Comparative Overview of Olmo 3 Variants
| Model Variant | Training Data | Main Application | Competitive Position |
|---|---|---|---|
| Olmo 3 Base 7B | Dolma 3 Mix, Dolma 3 Dolmino Mix, Dolma 3 Longmino Mix | General-purpose foundation model with long-context reasoning, coding, and math capabilities | Robust open 7B base, foundation for advanced variants, competitive with leading open 7B models |
| Olmo 3 Base 32B | Same as 7B with extended Longmino tokens | High-performance base for research, long-context tasks, and RL applications | Top open 32B base, rivals Qwen 2.5 32B and Gemma 3 27B, outperforms Marin, Apertus, LLM360 |
| Olmo 3 Think 7B | Olmo 3 Base 7B + Dolci Think SFT, DPO, RL | Reasoning-centric 7B model with internal thought tracing | Efficient open reasoning model enabling chain-of-thought and RL research on modest hardware |
| Olmo 3 Think 32B | Olmo 3 Base 32B + Dolci Think SFT, DPO, RL | Flagship reasoning model with extended thinking capabilities | Strongest open reasoning model, competitive with Qwen 3 32B using 6x fewer tokens |
| Olmo 3 Instruct 7B | Olmo 3 Base 7B + Dolci Instruct SFT, DPO, RL | Instruction following, conversational AI, function calling, tool integration | Outperforms Qwen 2.5, Gemma 3, Llama 3.1; narrows gap to Qwen 3 at similar scale |
| Olmo 3 RL Zero 7B | Olmo 3 Base 7B + Dolci RLZero datasets (decontaminated) | Clean RLVR research on math, code, instruction, and mixed tasks | Fully open RL pathway enabling rigorous benchmarking on clean data |
Essential Highlights of Olmo 3
- Complete Transparency: Olmo 3 offers an end-to-end open pipeline, from dataset creation with Dolma 3, through multi-stage pretraining and post-training with Dolci, to reinforcement learning and evaluation tools, fostering reproducible and debuggable LLM research.
- Large Context Windows: Both 7B and 32B models support an extraordinary 65,536 token context length, enabled by a carefully designed staged training curriculum.
- Competitive Open Models: Olmo 3 Base 32B ranks among the best open base models, while Olmo 3 Think 32B leads in open reasoning models, achieving high performance with significantly fewer training tokens.
- Specialized Variants for Diverse Tasks: Olmo 3 Instruct excels in conversational and tool-using scenarios, and Olmo 3 RL Zero provides a clean, open framework for reinforcement learning research.
Final Thoughts
Olmo 3 represents a pioneering step in open-source LLM development by fully operationalizing transparency across all stages-from data curation and training to evaluation and reinforcement learning.

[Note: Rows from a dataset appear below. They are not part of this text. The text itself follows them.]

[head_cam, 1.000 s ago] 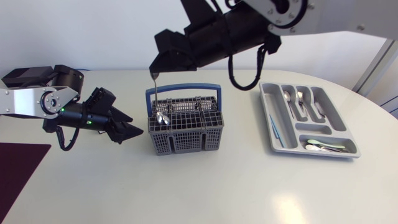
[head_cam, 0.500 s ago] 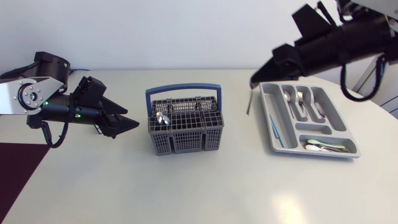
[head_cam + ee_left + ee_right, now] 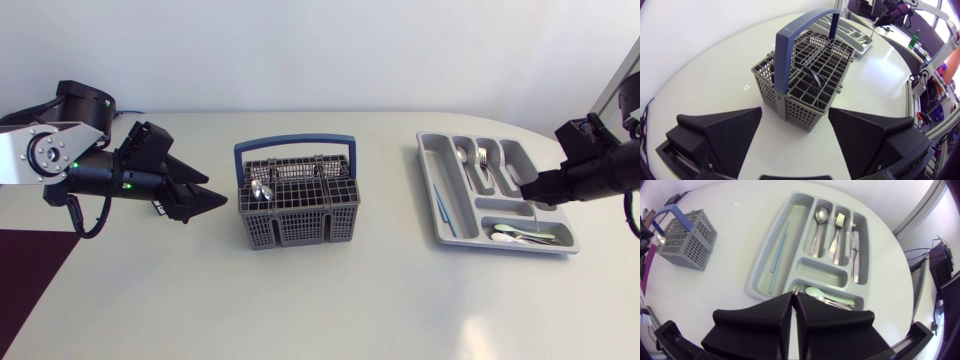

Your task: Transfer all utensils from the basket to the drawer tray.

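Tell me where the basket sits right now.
In the head view the basket stands mid-table, just ahead of the open left jaws, with the drawer tray off toward the right arm's side.

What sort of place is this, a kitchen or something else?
Likely a robotics lab, not a kitchen: a left arm and a right arm stand at a white table with a basket and a cutlery tray.

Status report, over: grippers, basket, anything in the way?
Left gripper open, facing basket. Right gripper over tray, fingers together, load unconfirmed. Spoon left in basket. Nothing between basket and tray.
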Motion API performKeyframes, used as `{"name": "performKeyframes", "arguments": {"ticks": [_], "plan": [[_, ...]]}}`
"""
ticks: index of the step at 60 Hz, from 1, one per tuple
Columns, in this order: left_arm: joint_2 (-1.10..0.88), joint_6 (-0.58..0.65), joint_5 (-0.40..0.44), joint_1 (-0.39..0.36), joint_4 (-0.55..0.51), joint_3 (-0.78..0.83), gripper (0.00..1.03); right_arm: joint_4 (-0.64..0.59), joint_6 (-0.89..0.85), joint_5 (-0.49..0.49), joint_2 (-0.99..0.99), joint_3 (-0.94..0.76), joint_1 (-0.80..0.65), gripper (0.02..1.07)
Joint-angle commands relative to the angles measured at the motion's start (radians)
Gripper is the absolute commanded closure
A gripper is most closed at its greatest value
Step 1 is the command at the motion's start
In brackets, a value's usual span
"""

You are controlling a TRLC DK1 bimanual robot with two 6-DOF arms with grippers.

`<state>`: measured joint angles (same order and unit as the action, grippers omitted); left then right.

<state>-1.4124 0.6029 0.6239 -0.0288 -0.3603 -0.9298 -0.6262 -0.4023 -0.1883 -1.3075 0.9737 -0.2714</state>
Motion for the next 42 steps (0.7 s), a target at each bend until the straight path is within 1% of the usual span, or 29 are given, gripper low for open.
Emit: {"name": "performKeyframes", "arguments": {"ticks": [1, 8, 21, 28, 30, 32, 33, 35, 36, 38, 42], "plan": [[0.018, -0.006, 0.007, -0.008, -0.009, 0.005, 0.10, 0.059, -0.032, 0.070, -0.033, -0.050, -0.008, 1.01], [0.018, -0.006, 0.008, -0.010, -0.009, 0.008, 0.10, 0.177, -0.032, 0.164, -0.073, -0.092, -0.009, 1.01], [0.032, -0.006, 0.008, -0.010, -0.009, 0.013, 0.10, 0.329, -0.023, 0.247, -0.219, -0.122, -0.002, 1.00], [0.036, -0.006, 0.007, -0.008, -0.009, 0.017, 0.10, 0.372, 0.000, 0.273, -0.262, -0.139, 0.029, 0.98], [0.036, -0.006, 0.007, -0.008, -0.009, 0.017, 0.10, 0.378, 0.006, 0.279, -0.262, -0.142, 0.035, 0.93], [0.036, -0.006, 0.007, -0.008, -0.009, 0.017, 0.10, 0.379, 0.016, 0.280, -0.263, -0.142, 0.046, 0.85], [0.036, -0.006, 0.007, -0.008, -0.009, 0.017, 0.10, 0.379, 0.020, 0.282, -0.265, -0.141, 0.051, 0.79], [0.036, -0.006, 0.008, -0.010, -0.009, 0.019, 0.10, 0.378, 0.025, 0.282, -0.266, -0.141, 0.060, 0.69], [0.036, -0.006, 0.008, -0.011, -0.009, 0.019, 0.10, 0.376, 0.026, 0.283, -0.266, -0.139, 0.067, 0.62], [0.036, -0.006, 0.007, -0.014, -0.009, 0.019, 0.10, 0.373, 0.030, 0.285, -0.265, -0.138, 0.077, 0.53], [0.039, -0.008, 0.007, -0.016, -0.009, 0.019, 0.10, 0.368, 0.034, 0.288, -0.253, -0.135, 0.093, 0.42]]}}
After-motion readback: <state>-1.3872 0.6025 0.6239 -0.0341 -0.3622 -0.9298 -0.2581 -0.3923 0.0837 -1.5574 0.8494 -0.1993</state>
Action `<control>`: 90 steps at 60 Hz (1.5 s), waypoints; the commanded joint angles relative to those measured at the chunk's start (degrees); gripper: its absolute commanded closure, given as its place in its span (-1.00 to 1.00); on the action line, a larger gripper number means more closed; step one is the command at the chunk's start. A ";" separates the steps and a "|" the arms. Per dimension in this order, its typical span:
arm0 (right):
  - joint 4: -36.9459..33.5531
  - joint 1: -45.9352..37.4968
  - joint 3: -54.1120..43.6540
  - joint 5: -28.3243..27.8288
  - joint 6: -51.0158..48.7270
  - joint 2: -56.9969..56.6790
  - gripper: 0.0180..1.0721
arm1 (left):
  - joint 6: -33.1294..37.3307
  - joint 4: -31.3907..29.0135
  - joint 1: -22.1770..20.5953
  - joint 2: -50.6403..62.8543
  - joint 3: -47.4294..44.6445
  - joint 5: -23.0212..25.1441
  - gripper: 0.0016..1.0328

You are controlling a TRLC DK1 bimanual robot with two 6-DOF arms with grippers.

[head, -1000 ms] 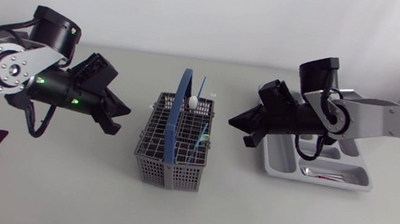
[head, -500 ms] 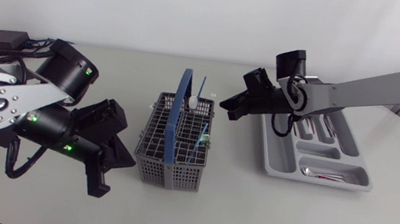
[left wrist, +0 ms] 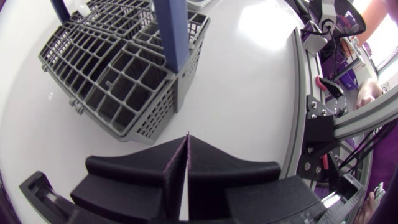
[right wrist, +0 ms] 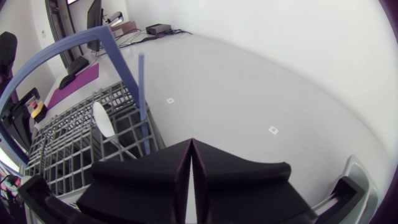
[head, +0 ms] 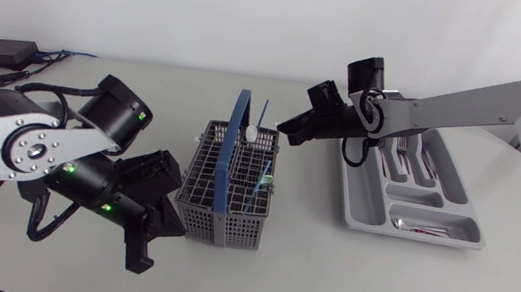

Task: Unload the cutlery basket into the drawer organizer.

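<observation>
Cutlery basket (head: pixel 225 187) at frame centre on the bench, holding light, stiff, likely slippery utensils, the white spoon (head: pixel 253 133) best pinched below its upturned bowl; right hand (head: pixel 283 131) and left hand (left wrist: pixel 188 138) flank it, both closed, empty.

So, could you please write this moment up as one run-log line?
left claw: shut, empty, beside basket | right claw: shut, empty, by basket's far corner | basket: cutlery inside | organizer: partly filled

No text, number or sign can be read right now. Nothing legible is shown on the cutlery basket (head: pixel 198 173) or the drawer organizer (head: pixel 367 195); two small marks (right wrist: pixel 272 129) on the table (right wrist: pixel 249 93) cannot be made out.
</observation>
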 commanded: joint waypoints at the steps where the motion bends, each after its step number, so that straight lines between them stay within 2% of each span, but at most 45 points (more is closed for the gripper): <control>1: -0.73 1.06 0.35 -0.93 0.99 0.86 0.86 | 1.44 1.94 1.42 1.29 -1.42 0.59 0.74; 10: -3.10 1.41 -0.36 -3.22 -0.59 -0.28 0.86 | 1.44 4.93 3.09 3.49 -0.89 0.59 0.74; 20: -4.16 1.85 -5.63 -4.89 -2.79 -4.77 0.86 | 2.41 7.39 6.17 4.90 -0.10 0.59 0.75; 37: -4.77 4.84 -16.44 -4.36 -5.43 -13.56 0.86 | 5.92 7.39 13.38 5.77 1.57 0.59 0.74; 46: -4.77 5.46 -21.10 -3.92 -6.04 -17.51 0.86 | 6.89 7.39 15.49 6.39 2.80 0.59 0.74; 57: -5.92 5.28 -25.76 -3.39 -7.18 -22.34 0.86 | 6.71 7.57 15.49 7.97 5.61 0.68 0.74; 70: -7.23 4.14 -30.33 -2.78 -8.24 -27.35 0.86 | 4.95 8.36 12.41 11.66 10.00 0.68 0.74; 90: -7.32 1.94 -33.49 -1.37 -9.21 -29.46 0.86 | 1.70 11.61 10.48 18.69 17.65 0.68 0.74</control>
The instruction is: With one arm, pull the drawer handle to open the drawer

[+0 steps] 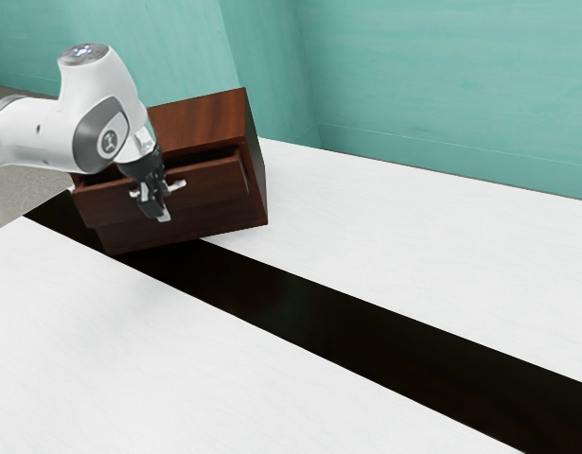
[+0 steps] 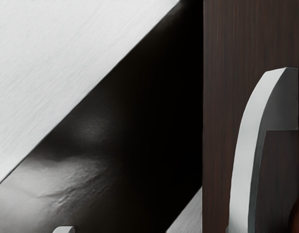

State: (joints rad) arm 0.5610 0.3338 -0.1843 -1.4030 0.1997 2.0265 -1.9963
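Note:
A dark wooden drawer cabinet (image 1: 201,118) stands on the table at the exterior view's upper left. Its drawer front (image 1: 215,184) carries a silver handle (image 1: 180,183) and seems to stand slightly out of the cabinet, with a dark gap along its top. My black gripper (image 1: 156,203) hangs at the handle, fingers pointing down in front of the drawer. In the wrist view the curved silver handle (image 2: 249,145) rises against the dark wood (image 2: 222,73). One fingertip (image 2: 64,229) shows well off to the side of the handle, so the gripper is open.
The white table (image 1: 385,246) is crossed by a wide black strip (image 1: 366,340) that runs from under the cabinet toward the exterior view's lower right. A teal wall (image 1: 414,66) stands behind. My white arm (image 1: 92,113) covers the cabinet's left part.

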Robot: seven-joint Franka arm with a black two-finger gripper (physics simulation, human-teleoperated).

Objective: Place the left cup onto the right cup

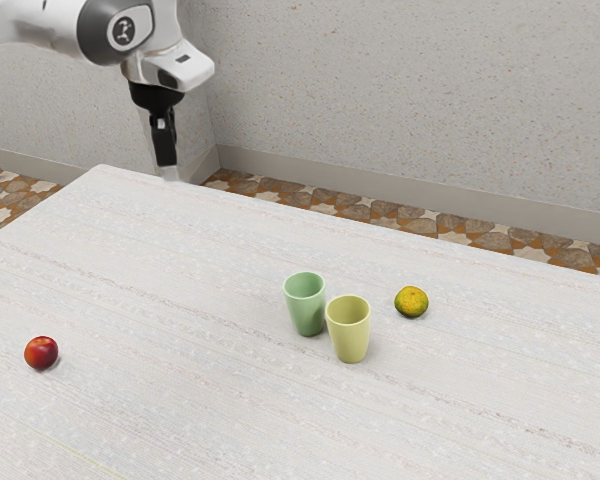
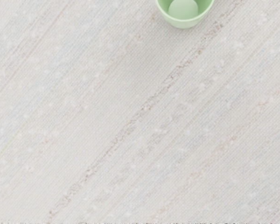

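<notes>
Gripper (image 1: 165, 160) high, well apart from both cups; spread or closed, cannot tell. Green cup (image 1: 304, 302) is nearer: centre over its rim, descend straight, spare the yellow cup (image 1: 348, 328) just beside it

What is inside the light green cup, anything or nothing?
Nothing, it is empty. The light green round cup stands upright with its mouth up, and the wrist view looks straight down into it at a bare, pale bottom.

A pale streaked wooden table (image 1: 180, 300) carried a light green cup (image 1: 305, 303) and a yellow-green cup (image 1: 348, 328) side by side at centre, a green-tinged orange (image 1: 411, 301) right of them, and a red apple (image 1: 41, 352) at lower left.
</notes>
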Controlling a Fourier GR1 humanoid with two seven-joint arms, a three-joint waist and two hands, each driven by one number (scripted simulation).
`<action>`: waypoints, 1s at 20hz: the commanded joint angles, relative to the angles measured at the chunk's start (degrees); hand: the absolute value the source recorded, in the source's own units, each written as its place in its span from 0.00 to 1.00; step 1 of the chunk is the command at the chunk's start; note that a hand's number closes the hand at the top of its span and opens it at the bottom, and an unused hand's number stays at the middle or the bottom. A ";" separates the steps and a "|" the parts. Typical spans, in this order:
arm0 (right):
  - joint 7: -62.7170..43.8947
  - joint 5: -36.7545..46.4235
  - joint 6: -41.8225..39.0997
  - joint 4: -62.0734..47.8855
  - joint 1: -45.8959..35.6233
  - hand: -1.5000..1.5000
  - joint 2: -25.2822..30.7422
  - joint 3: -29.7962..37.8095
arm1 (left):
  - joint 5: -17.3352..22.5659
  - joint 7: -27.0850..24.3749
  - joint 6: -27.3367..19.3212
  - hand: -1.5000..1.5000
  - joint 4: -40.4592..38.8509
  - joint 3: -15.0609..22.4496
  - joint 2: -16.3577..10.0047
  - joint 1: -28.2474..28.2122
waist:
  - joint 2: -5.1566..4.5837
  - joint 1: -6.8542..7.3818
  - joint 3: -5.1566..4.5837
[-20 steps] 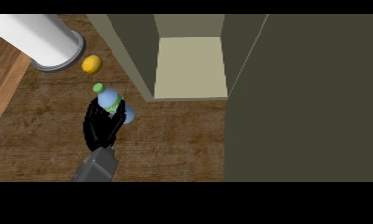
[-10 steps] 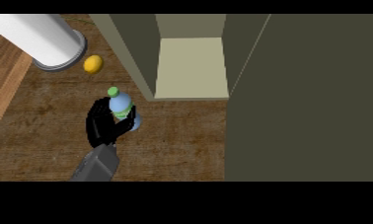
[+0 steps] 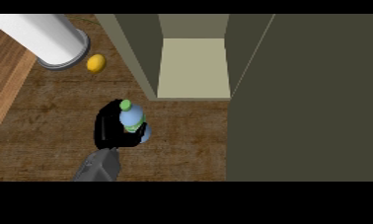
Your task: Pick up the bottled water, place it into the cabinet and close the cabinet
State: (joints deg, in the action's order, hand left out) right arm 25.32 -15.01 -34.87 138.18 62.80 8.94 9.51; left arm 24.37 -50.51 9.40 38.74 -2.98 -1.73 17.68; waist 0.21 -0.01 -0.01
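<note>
Left hand (image 3: 108, 127), black and joined to a grey forearm coming in from the lower edge, is being shown curled round the bottled water (image 3: 133, 119), which is being gripped at the left of the view. Only the pale blue body and the green cap (image 3: 126, 104) of the bottle are being left uncovered by the fingers. Whether the bottle's base is touching the surface (image 3: 58, 104) cannot be told. The bottle is being held just in front of the cabinet (image 3: 138, 55), near its left wall and outside the opening.

The surface is being shown as dark brown wood grain, with a lighter wooden strip (image 3: 10, 82) at its left edge. The cabinet is being seen open, in olive green, with a pale shelf floor (image 3: 194, 67) lit inside. A large dark olive panel (image 3: 306, 99) is being shown filling the right side of the view; whether it is the door cannot be told. Well apart from the hand, at upper left, a white cylinder (image 3: 44, 40) is being seen lying tilted, and a small yellow-orange object (image 3: 95, 63) is being seen just beside its rim.
</note>
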 commanded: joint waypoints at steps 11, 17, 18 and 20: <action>-0.34 -6.59 0.03 3.36 -0.62 0.00 0.81 4.26 | -0.06 20.26 -12.32 1.00 38.40 16.67 1.72 -9.10 | 0.29 0.80 0.08; -3.82 -4.59 1.61 7.43 -1.13 0.00 0.03 0.37 | -0.80 31.16 -27.89 1.00 48.93 28.59 1.73 -3.98 | 0.04 -0.04 0.01; -1.52 0.03 0.35 2.51 -3.32 0.00 -1.87 -2.76 | -0.69 32.88 -30.22 1.00 51.09 29.45 1.73 -3.50 | 0.09 -0.23 0.04; -3.47 -3.43 0.22 6.48 -0.44 0.00 -1.31 -1.01 | -2.58 35.10 -33.77 1.00 51.82 30.46 1.73 -1.83 | -0.02 -0.59 0.00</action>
State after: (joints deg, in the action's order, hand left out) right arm 25.05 -15.79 -34.50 137.47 60.37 8.60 9.26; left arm 23.31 -20.78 -17.07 86.04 23.77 -0.04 13.24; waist 0.30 -0.05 0.02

This comprehensive openness addresses common challenges related to data quality, long-context training, and reasoning-focused RL, establishing a solid foundation for future research and innovation. By setting a new standard for reproducibility and clarity, Olmo 3 paves the way for more accessible and trustworthy large language model research.